La colère s’est déjà manifestée dans les rues avant les votes. La police a arrêté des centaines de personnes qui ont manifesté de Paris à Rennes pour montrer leur mécontentement face aux tactiques de Macron. Alors que la clause 49.3 est utilisée par les gouvernements de tous bords depuis sa création en 1958, l’appliquer à un projet de loi sur les retraites auquel s’opposent environ les deux tiers de la population risque de radicaliser les manifestations de rue.

Borne a défendu l’utilisation de la clause 49.3, affirmant qu’elle « n’était pas l’invention d’un dictateur mais le choix profondément démocratique fait par le général de Gaulle et approuvé par le public français », se référant à la façon dont la constitution de 1958 qui l’incluait avait été approuvée par référendum. .

Laurent Berger, le chef du syndicat CFDT plus modéré, a appelé Macron à entendre raison. « Le pays est passé d’une crise de la rue à une crise de sa démocratie », a-t-il déclaré au journal Libération. « Le président doit simplement retirer cette réforme. »

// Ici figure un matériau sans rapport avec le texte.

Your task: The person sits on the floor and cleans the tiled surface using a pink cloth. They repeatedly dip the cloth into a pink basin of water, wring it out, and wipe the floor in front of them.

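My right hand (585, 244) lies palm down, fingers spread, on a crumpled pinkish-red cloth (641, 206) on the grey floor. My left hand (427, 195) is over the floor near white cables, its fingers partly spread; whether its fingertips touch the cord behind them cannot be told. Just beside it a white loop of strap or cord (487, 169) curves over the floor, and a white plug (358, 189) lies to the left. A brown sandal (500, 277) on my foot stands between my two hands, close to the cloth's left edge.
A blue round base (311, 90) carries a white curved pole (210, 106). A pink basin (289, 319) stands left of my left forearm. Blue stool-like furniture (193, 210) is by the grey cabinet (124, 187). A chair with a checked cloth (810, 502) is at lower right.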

Dans de rares cas, les gouvernements français précédents ont renoncé à appliquer la législation face à de vives protestations, comme en 2006 lorsqu’il a annulé la décision des législateurs d’adopter un contrat de travail moins protecteur pour les jeunes via une clause 49.3, pour ensuite céder sous peu. après.

Macron a fait valoir que la réforme des retraites est nécessaire à mesure que la population vieillit, étant donné que le système repose sur les travailleurs actifs pour financer les prestations des retraités actuels.

Les opposants à sa réforme soutiennent qu’il existe de meilleures façons de consolider le système, comme en augmentant les impôts ou en demandant aux riches retraités de contribuer, qui ne tomberaient pas si injustement sur les cols bleus, dont certains ont des emplois physiquement exigeants.

La France consacre environ 13 % de sa production nationale aux prestations des retraités, ce qui est supérieur à la moyenne de l’UE de 10,3 %, en grande partie parce que le système verse des prestations généreuses qui remplacent davantage les salaires des travailleurs qu’ailleurs. Le pays a également du mal à maintenir les personnes âgées dans l’emploi, de sorte que l’âge effectif moyen auquel les hommes quittent le marché du travail est de 60,4 ans, contre 62,6 ans dans l’UE et 63,8 ans dans l’OCDE.

Sans réforme, le gouvernement s’attend à ce que le déficit des retraites atteigne 13,5 milliards d’euros en 2030. Avec elle, le gouvernement s’attend à des économies de 10,3 milliards d’euros d’ici 2027 et de 17,7 milliards d’euros d’ici 2030.